Trump, Harris spend final hours campaigning in Pennsylvania
Vice President Kamala Harris spends her final campaign in Pennsylvania, while former president Donald Trump kicks off four rallies, starting in North Carolina and Pennsylvania.
A presidential campaign that has careened through a felony trial, an incumbent president being pushed off the ticket, and multiple assassination attempts comes down to a final sprint across a handful of states on Election Day eve.
Kamala Harris spent Monday in Pennsylvania, whose 19 electoral votes offer the largest prize among the states expected to determine the Electoral College outcome. The vice president and Democratic nominee will visit working-class areas, including Allentown, and end with a late-night Philadelphia rally that includes Lady Gaga and Oprah Winfrey.
Donald Trump kicked off four rallies across three states by addressing a roaring crowd in Raleigh, North Carolina, where he declared: "With North Carolina, I've always gotten there."

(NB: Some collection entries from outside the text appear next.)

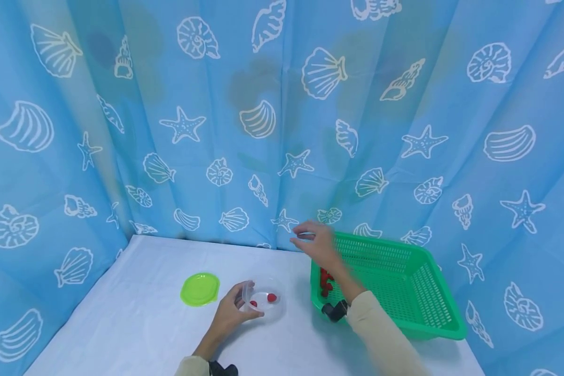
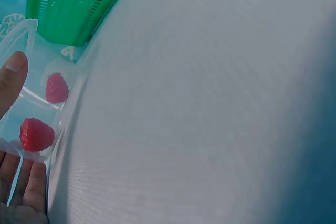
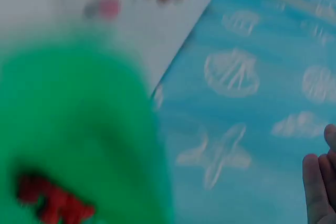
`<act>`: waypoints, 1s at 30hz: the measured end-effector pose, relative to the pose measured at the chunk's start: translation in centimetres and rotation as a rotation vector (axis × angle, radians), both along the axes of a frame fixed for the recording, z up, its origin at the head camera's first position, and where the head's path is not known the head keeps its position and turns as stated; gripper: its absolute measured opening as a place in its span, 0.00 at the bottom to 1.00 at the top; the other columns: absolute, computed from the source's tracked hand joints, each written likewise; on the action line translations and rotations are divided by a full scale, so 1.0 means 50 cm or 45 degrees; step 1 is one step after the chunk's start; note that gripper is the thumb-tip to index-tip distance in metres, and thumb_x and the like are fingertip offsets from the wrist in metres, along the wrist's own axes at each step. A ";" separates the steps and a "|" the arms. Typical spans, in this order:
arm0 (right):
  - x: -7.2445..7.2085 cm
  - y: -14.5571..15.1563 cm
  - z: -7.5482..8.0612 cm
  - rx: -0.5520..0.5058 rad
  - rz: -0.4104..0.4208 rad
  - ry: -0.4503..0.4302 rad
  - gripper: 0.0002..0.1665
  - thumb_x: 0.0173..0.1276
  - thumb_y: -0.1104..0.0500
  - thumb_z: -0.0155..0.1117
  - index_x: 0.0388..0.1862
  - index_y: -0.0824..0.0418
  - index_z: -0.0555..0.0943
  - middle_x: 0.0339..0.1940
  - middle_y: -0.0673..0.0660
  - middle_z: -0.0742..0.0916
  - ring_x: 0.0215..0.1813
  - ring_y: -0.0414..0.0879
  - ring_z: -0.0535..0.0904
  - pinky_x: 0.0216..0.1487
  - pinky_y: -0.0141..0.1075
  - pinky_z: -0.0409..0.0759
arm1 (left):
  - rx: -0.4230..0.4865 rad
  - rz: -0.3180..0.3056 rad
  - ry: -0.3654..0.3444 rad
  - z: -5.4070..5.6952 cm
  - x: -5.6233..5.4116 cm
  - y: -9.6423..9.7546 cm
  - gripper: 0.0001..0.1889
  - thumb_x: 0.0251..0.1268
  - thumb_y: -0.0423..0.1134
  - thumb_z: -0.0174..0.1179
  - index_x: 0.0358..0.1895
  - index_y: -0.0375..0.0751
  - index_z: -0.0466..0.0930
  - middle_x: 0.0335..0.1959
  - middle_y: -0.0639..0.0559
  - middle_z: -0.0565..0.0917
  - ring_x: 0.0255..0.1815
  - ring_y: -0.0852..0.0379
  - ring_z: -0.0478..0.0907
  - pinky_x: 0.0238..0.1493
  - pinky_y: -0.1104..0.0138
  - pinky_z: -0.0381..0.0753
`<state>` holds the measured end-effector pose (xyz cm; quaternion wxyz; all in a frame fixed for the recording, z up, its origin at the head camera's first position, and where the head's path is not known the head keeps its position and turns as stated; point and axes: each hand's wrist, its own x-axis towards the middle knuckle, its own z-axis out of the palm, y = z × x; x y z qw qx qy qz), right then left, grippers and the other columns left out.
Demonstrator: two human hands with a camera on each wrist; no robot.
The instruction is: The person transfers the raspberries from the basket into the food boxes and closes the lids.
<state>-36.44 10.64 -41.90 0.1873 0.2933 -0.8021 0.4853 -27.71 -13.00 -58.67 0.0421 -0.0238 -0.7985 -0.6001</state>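
My left hand (image 1: 230, 312) holds a clear plastic container (image 1: 276, 312) by its left side, thumb toward the front and fingers behind. Two raspberries (image 1: 272, 297) lie inside it; the left wrist view shows them up close, the nearer raspberry (image 2: 37, 135) beside my fingers. My right hand (image 1: 319, 243) is in the air over the left end of a green basket (image 1: 444, 297), its fingers loosely extended with nothing visible between them. More red raspberries (image 1: 326, 287) sit in the basket's left end, partly hidden by my right forearm.
A lime-green round lid (image 1: 200, 289) lies on the white tabletop (image 1: 145, 313), left of the container. A blue curtain with white shell prints (image 1: 282, 130) hangs behind the table and at both sides.
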 end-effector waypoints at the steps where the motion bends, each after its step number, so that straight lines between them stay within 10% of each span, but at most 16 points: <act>1: -0.016 0.015 -0.001 -0.005 -0.005 0.023 0.09 0.57 0.68 0.74 0.37 0.66 0.86 0.37 0.59 0.86 0.40 0.54 0.86 0.40 0.39 0.87 | -0.004 0.001 0.006 0.000 0.000 -0.002 0.46 0.37 0.48 0.81 0.66 0.49 0.70 0.64 0.52 0.76 0.69 0.46 0.67 0.65 0.55 0.69; 12: -0.113 0.145 -0.080 0.238 -0.189 -0.078 0.12 0.65 0.61 0.68 0.43 0.67 0.86 0.39 0.59 0.88 0.42 0.55 0.84 0.41 0.47 0.84 | -0.028 0.029 0.012 -0.001 -0.005 -0.022 0.45 0.38 0.48 0.81 0.65 0.49 0.70 0.64 0.52 0.76 0.69 0.47 0.67 0.65 0.56 0.70; 30: -0.134 0.240 -0.193 0.408 -0.218 -0.418 0.12 0.61 0.68 0.69 0.46 0.67 0.86 0.43 0.61 0.88 0.48 0.57 0.83 0.48 0.50 0.83 | -0.034 0.005 0.010 -0.006 -0.007 -0.005 0.45 0.37 0.52 0.81 0.65 0.51 0.71 0.63 0.52 0.76 0.69 0.46 0.67 0.65 0.53 0.69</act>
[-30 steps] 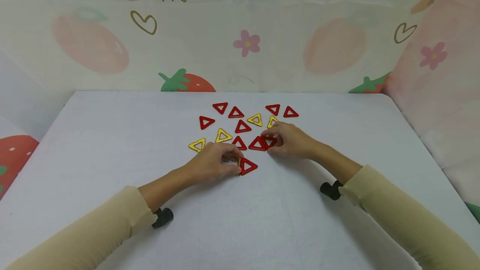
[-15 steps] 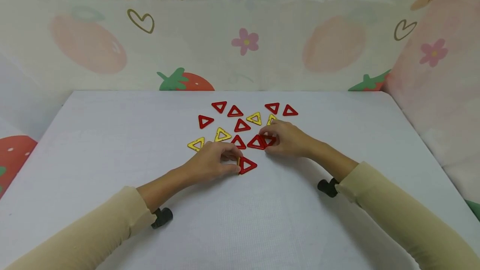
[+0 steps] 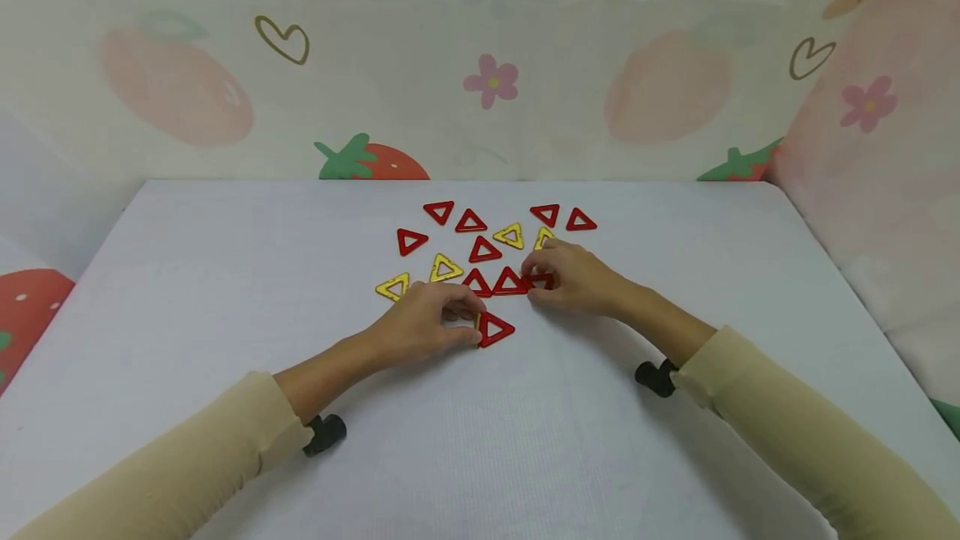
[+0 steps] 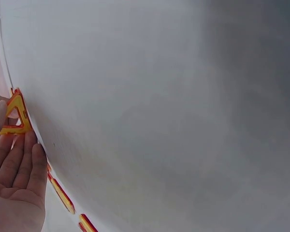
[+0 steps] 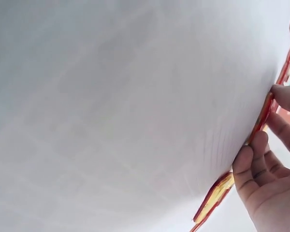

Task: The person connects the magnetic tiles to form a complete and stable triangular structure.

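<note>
My left hand pinches a magnetic triangle tile between thumb and fingers; its yellow face shows in the left wrist view, standing on edge. Right beside it, a red triangle tile points right in the head view. My right hand grips another red triangle tile by its edges, low over the table, partly hidden by the fingers. To the left of that tile, right at its corner, lies a red triangle tile. A further red triangle tile borders it on the left.
Several loose red tiles and yellow tiles lie scattered behind the hands on the white table. A yellow tile is partly covered by the right hand. A printed cloth wall rises behind the table's back edge.
The red tile left of my right hand has slid slightly left, from overlapping the gripped tile to lying beside it, against its left neighbour. My left hand stays put.
</note>
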A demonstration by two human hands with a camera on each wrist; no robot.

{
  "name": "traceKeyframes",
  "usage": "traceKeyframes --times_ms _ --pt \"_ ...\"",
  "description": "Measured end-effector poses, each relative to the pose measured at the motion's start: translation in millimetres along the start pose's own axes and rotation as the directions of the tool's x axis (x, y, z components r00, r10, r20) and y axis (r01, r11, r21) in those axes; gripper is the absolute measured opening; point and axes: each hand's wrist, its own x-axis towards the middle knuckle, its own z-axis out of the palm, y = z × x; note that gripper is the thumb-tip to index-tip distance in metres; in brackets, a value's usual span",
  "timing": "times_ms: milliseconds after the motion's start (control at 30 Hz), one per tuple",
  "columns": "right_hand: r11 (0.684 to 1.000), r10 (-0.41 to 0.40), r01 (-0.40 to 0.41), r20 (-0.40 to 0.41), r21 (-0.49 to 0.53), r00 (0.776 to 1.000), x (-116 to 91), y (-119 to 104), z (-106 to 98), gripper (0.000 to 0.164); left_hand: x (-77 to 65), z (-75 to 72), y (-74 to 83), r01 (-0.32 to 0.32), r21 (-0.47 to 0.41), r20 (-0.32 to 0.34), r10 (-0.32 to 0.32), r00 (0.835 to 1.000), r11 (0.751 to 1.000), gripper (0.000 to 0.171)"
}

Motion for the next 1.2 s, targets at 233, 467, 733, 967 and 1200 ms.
traceKeyframes --times_ms 233,467,733,967,1200 --pt "0.999 0.005 -0.005 0.009 0.033 1.000 -3 2 -1 0.025 -0.1 0.3 0.2 -0.004 -0.008 0.002 0.004 1.000 1.000 0.030" --pt "0.999 -0.032 0.032 -0.003 0.024 0.999 -6 4 -3 0.023 -0.6 -0.8 0.5 -0.014 0.002 -0.005 0.014 1.000 1.000 0.030" --pt "0.996 0.004 -0.004 0.003 0.086 1.000 -12 6 -5 0.034 0.4 -1.2 1.0 -0.005 0.016 -0.005 0.005 1.000 1.000 0.030" --pt "0.996 0.008 -0.009 0.009 0.094 1.000 -16 9 -5 0.041 0.1 -0.2 0.9 0.005 0.006 -0.008 -0.005 1.000 1.000 0.031" --pt "0.994 -0.023 0.021 0.017 0.107 1.000 -21 10 -5 0.045 0.0 0.1 -0.1 0.003 0.003 -0.010 -0.003 1.000 1.000 0.031"
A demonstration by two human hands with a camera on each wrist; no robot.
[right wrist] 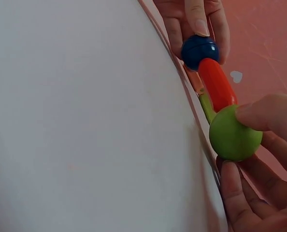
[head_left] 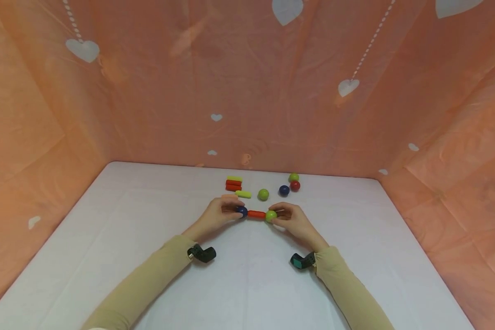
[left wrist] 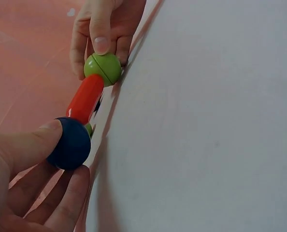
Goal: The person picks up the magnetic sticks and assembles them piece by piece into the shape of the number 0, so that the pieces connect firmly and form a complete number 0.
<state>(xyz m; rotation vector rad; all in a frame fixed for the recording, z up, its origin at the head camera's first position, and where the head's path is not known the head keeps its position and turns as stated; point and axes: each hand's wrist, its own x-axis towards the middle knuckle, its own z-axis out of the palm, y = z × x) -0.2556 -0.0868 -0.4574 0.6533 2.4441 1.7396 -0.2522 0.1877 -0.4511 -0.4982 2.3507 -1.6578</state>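
Observation:
My left hand [head_left: 219, 211] pinches a dark blue ball [left wrist: 72, 144] between thumb and fingers. At the other end, a green ball [right wrist: 236, 133] is gripped by my right hand [head_left: 293, 220]. Between the two balls runs a red rod [head_left: 256, 214], its ends meeting both, so the three form one straight piece. In the left wrist view the green ball shows a groove around it. How deep the rod's ends sit in the balls is hidden.
Beyond the hands lie red rods [head_left: 233, 187], a yellow-green rod [head_left: 243, 194] and another behind them. A loose green ball [head_left: 263, 195], a blue ball [head_left: 284, 190], a red ball [head_left: 294, 185] and a second green ball [head_left: 294, 177] rest on the white table [head_left: 247, 284]. Orange cloth [head_left: 169, 91] surrounds the table.

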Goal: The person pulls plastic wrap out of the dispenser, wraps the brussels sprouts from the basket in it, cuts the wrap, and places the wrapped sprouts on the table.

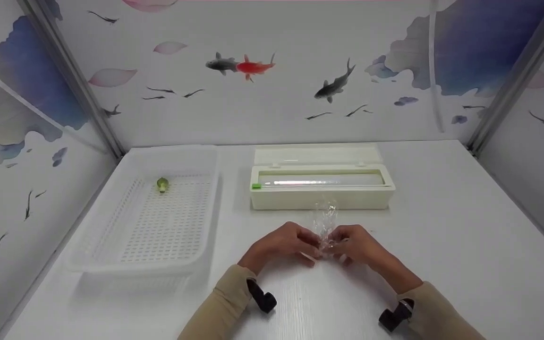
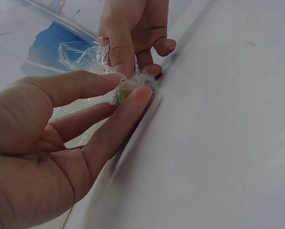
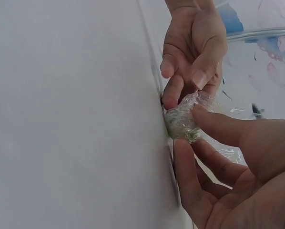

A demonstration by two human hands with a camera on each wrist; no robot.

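Observation:
Both hands meet over the table around a small bundle of cling film (image 3: pixel 183 121) with a green piece of vegetable (image 2: pixel 120 97) inside; the film hides its exact kind. My left hand (image 1: pixel 286 243) pinches the bundle from the left between thumb and fingertips. From the other side, my right hand (image 1: pixel 357 243) grips it with thumb and fingers. A loose, crumpled tail of clear film (image 1: pixel 325 215) sticks up beyond the fingers, toward the cling film box. That cream box (image 1: pixel 321 200) stands just behind the hands, its lid raised and a roll of film (image 1: pixel 319 180) inside.
On the left stands a white perforated basket (image 1: pixel 168 226) holding one small broccoli floret (image 1: pixel 162 184). White panels printed with fish and petals (image 1: pixel 272 108) enclose the table (image 1: pixel 461 226) at the back and sides.

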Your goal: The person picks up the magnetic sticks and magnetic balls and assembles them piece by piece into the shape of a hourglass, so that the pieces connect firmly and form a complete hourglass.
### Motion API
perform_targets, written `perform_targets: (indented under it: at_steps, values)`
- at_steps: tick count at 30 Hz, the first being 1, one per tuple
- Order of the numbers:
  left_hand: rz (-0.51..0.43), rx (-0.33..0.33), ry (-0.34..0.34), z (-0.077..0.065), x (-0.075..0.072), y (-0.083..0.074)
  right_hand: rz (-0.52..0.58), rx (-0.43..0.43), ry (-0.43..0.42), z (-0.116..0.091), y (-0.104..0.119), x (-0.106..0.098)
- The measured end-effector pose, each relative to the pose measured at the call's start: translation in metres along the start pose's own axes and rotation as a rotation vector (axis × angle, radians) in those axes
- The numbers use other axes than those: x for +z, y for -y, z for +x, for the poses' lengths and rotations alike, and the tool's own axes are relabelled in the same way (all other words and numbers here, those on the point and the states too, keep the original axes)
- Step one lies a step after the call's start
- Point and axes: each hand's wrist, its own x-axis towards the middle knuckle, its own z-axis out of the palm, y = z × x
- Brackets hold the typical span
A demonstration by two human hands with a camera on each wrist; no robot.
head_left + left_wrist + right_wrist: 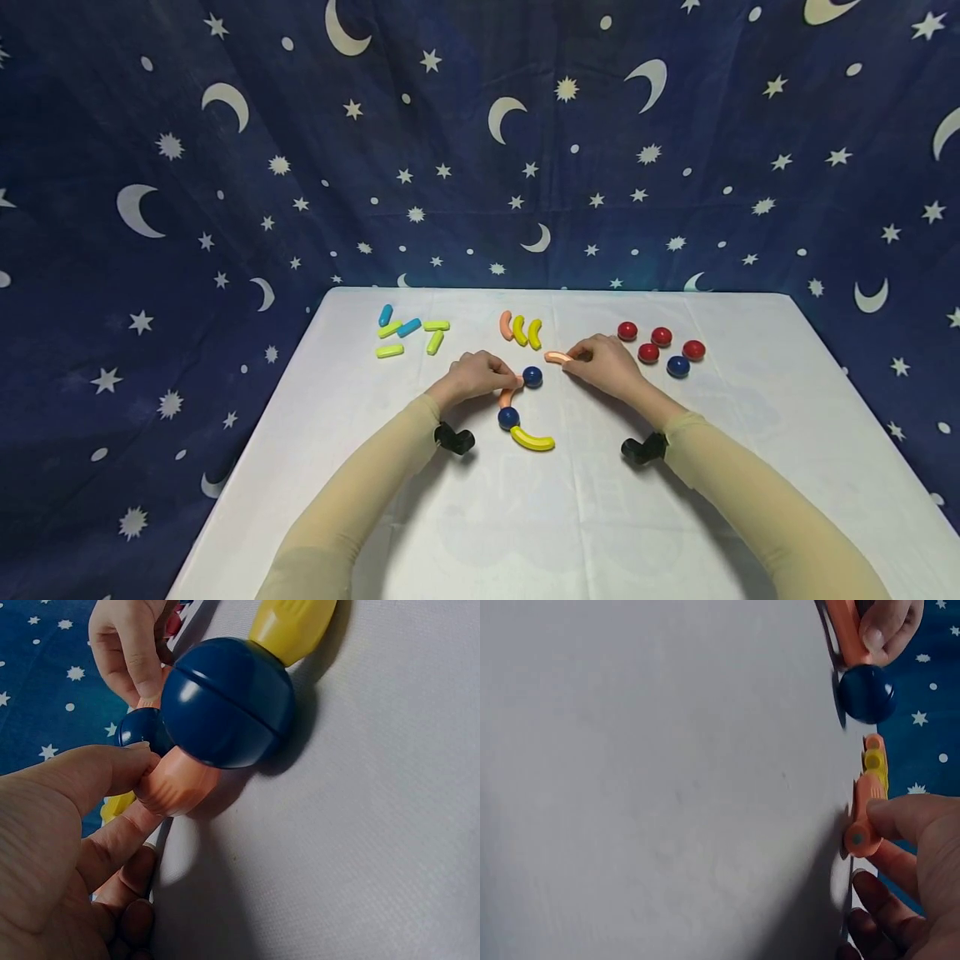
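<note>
A chain of toy building pieces lies on the white table. In the head view, its yellow curved rod (532, 439) meets a blue ball (508, 417), from which an orange curved rod (506, 400) runs up to a second blue ball (532, 377). My left hand (477, 374) pinches this orange rod between thumb and finger, partly covering its upper end. Right of the upper ball, my right hand (606, 365) pinches a separate orange curved rod (556, 357). That rod's round end (859, 840) shows in the right wrist view, apart from the ball.
Behind the hands lie another orange curved rod (506, 325) and two yellow curved rods (520, 331). Several straight green rods (390, 352) and blue rods (408, 327) are at back left. Several red balls (662, 337) and one blue ball (678, 367) sit at back right.
</note>
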Motion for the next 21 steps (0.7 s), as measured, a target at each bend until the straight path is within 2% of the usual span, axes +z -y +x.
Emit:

Harris urged the audience at her second event on Monday in Pennsylvania to "remind people the power they have" as they encourage their friends and family to vote.
Harris' event at Muhlenberg College Memorial Hall in Allentown, Pennsylvania, was filled, so the Democratic nominee addressed additional supporters in a nearby venue, thanking them for coming to the event and touting the difference they can make by voting.
"We are fighting to live forward," Harris said. "We are all in this together."
Allentown, once known for its steel industry, has become a majority-minority community, with more than half of the city identifying as Hispanic, many with ties to Puerto Rico.
President Trump’s latest post. He is celebrating the “broadest coalition of Arab and Muslim” voters. He wants peace in the Middle East. pic.twitter.com/TRTHx3TTvh
— Dr. Bishara A. Bahbah (@BahbahBishara) November 4, 2024
'Most important political event'
Trump's crowd in Reading, Pennsylvania, responded with a roaring "No!" as Trump opened his second rally of the day by asking the crowd whether they are better off now than four years ago.
He called the 2024 presidential election "the most important political event in the history of our country."
The former president said of Tuesday's election: "I've been waiting four years for this."
"One day. You've got to show up," he added. He also told his supporters they needed to show up in droves and "just swamp them tomorrow."
He said that if he wins Pennsylvania, "we win the whole ball of wax."
About 77 million Americans have already voted early. Either result on Election Day will yield a historic outcome.
A Trump victory would make him the first incoming president to have been indicted and convicted of a felony. Trump would also become only the second president in history to win non-consecutive White House terms, after Grover Cleveland in the late 19th century.
Harris is vying to become the first woman, first Black woman and first person of South Asian descent to reach the Oval Office — four years after she broke the same barriers in national office by becoming President Joe Biden's second in command.